▶ **Information supplied**:

[Start of Attachment]

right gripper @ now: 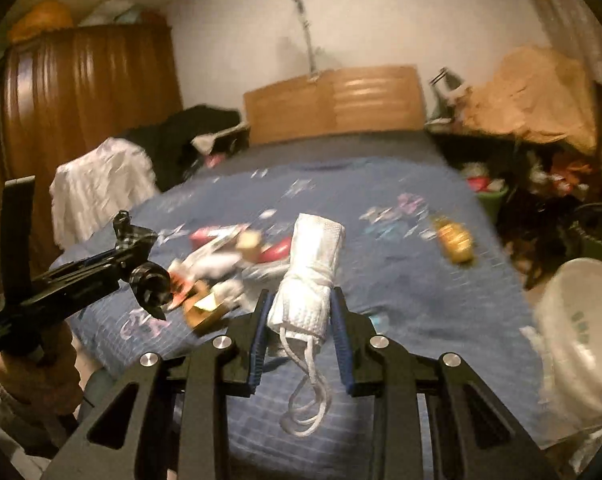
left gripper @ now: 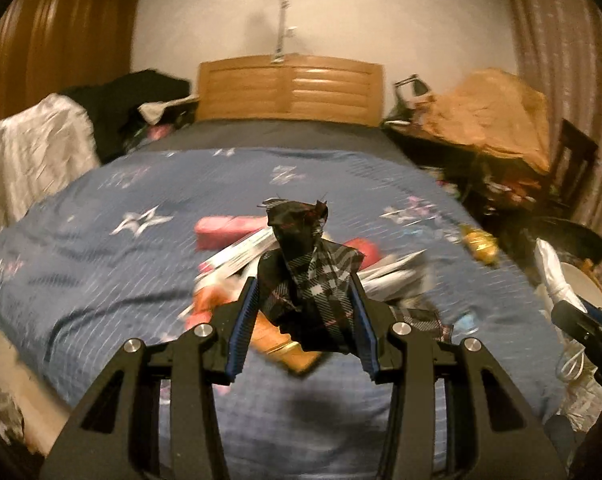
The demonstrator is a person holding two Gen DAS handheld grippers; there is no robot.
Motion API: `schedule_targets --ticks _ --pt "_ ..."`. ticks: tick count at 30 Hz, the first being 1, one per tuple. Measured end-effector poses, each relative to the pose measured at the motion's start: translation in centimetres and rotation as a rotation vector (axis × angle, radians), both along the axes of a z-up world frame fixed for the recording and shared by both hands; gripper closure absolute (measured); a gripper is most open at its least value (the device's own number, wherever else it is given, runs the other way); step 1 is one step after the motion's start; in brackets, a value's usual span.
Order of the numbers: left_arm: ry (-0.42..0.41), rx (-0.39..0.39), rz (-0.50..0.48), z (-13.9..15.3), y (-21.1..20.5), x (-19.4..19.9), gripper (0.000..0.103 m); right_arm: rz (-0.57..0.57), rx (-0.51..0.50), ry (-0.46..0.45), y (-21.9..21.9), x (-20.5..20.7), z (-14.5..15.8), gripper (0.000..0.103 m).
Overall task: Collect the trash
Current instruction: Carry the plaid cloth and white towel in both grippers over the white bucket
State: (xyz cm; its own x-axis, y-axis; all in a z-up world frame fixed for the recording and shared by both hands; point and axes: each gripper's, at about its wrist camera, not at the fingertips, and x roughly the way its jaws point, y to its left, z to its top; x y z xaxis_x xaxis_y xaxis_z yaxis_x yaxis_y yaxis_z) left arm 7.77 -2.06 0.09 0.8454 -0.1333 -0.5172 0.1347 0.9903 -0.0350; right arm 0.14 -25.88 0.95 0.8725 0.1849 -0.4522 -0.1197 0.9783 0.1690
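A crumpled piece of black plaid fabric (left gripper: pixel 305 276) is pinched between the blue-padded jaws of the left gripper (left gripper: pixel 306 312), raised above the blue star-print bedspread (left gripper: pixel 101 264); the cloth bulges up past the fingertips. A rolled white cloth bundle (right gripper: pixel 309 276), tied round its middle with a white cord (right gripper: pixel 307 404) that hangs in loops below it, is squeezed between the jaws of the right gripper (right gripper: pixel 301 320), also held above the bedspread.

On the bedspread beyond both grippers lies a loose heap of litter (right gripper: pixel 221 264): pink and red packets, white papers and a brown-and-gold box, all smeared by motion blur, so the single pieces are probably wrappers and cartons but cannot be named surely. To the right of the heap, apart from it on the bedspread, lies a small yellow-orange bottle-like item (right gripper: pixel 455 240).

Off the bedspread's right edge stands a white bucket (right gripper: pixel 581 340). At the far end of the bedspread rises a wooden headboard (left gripper: pixel 289 92). Left of the bedspread a white garment (left gripper: pixel 33 156) is draped, with a brown wardrobe (right gripper: pixel 85 108) behind it. Right of the headboard sits crumpled brown paper (left gripper: pixel 493 112).
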Motion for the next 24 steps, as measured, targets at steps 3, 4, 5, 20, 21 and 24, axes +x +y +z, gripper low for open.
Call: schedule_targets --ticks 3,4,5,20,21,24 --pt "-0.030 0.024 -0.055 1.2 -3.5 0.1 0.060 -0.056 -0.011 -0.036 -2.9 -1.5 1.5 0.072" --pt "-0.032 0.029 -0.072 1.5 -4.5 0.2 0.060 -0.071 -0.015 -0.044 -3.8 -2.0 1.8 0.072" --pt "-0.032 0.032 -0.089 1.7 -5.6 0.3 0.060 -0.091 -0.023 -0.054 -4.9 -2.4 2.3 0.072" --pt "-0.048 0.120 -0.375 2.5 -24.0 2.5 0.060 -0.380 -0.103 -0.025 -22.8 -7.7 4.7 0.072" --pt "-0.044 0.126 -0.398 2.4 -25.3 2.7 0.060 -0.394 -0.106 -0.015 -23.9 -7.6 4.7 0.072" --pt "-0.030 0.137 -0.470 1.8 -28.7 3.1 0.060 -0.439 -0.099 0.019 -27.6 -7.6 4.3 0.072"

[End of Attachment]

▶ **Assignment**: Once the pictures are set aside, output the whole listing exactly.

▶ **Task solution**:
right gripper @ now: 
left gripper @ now: 
The demonstrator is a person holding two Gen DAS handheld grippers; there is no robot.
Motion API: `schedule_targets --ticks _ --pt "_ ..."`. ticks: tick count at 30 Hz, the first being 1, one per tuple. Measured end-effector poses, each relative to the pose measured at the motion's start: translation in centimetres and rotation as a rotation vector (axis × angle, radians), both along the axes of a z-up world frame fixed for the recording and shared by both hands; gripper closure absolute (measured); a gripper is most open at its least value (the device's own number, wherever else it is given, runs the other way); step 1 is one step after the motion's start; in brackets, a value's usual span.
Order of the numbers: left_arm: ry (-0.42..0.41), rx (-0.39..0.39), rz (-0.50..0.48), z (-13.9..15.3), y (-21.1..20.5), x (-19.4..19.9), gripper (0.000..0.103 m); right_arm: rz (-0.57..0.57), rx (-0.51..0.50), ry (-0.46..0.45), y (-21.9..21.9), x (-20.5..20.7), z (-14.5..15.8), gripper (0.000..0.103 m).
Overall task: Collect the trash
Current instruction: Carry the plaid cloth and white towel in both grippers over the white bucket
State: (xyz cm; its own x-axis, y-axis; all in a z-up world frame fixed for the recording and shared by both hands; point and axes: each gripper's, at about its wrist camera, not at the fingertips, and x roughly the way its jaws point, y to its left, z to its top; x y z xaxis_x xaxis_y xaxis_z yaxis_x yaxis_y yaxis_z) left arm 7.77 -2.06 0.09 0.8454 -0.1333 -0.5172 0.1347 0.9903 -0.0350; right arm 0.14 -25.88 0.95 0.8725 0.1849 -0.4522 -0.1197 0.9783 0.1690
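A crumpled piece of black plaid fabric (left gripper: pixel 305 276) is pinched between the blue-padded jaws of the left gripper (left gripper: pixel 306 312), raised above the blue star-print bedspread (left gripper: pixel 101 264); the cloth bulges up past the fingertips. A rolled white cloth bundle (right gripper: pixel 309 276), tied round its middle with a white cord (right gripper: pixel 307 404) that hangs in loops below it, is squeezed between the jaws of the right gripper (right gripper: pixel 301 320), also held above the bedspread.

On the bedspread beyond both grippers lies a loose heap of litter (right gripper: pixel 221 264): pink and red packets, white papers and a brown-and-gold box, all smeared by motion blur, so the single pieces are probably wrappers and cartons but cannot be named surely. To the right of the heap, apart from it on the bedspread, lies a small yellow-orange bottle-like item (right gripper: pixel 455 240).

Off the bedspread's right edge stands a white bucket (right gripper: pixel 581 340). At the far end of the bedspread rises a wooden headboard (left gripper: pixel 289 92). Left of the bedspread a white garment (left gripper: pixel 33 156) is draped, with a brown wardrobe (right gripper: pixel 85 108) behind it. Right of the headboard sits crumpled brown paper (left gripper: pixel 493 112).
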Motion for the next 24 steps, as measured, targets at steps 3, 4, 5, 20, 21 and 24, axes +x +y +z, gripper low for open.
Call: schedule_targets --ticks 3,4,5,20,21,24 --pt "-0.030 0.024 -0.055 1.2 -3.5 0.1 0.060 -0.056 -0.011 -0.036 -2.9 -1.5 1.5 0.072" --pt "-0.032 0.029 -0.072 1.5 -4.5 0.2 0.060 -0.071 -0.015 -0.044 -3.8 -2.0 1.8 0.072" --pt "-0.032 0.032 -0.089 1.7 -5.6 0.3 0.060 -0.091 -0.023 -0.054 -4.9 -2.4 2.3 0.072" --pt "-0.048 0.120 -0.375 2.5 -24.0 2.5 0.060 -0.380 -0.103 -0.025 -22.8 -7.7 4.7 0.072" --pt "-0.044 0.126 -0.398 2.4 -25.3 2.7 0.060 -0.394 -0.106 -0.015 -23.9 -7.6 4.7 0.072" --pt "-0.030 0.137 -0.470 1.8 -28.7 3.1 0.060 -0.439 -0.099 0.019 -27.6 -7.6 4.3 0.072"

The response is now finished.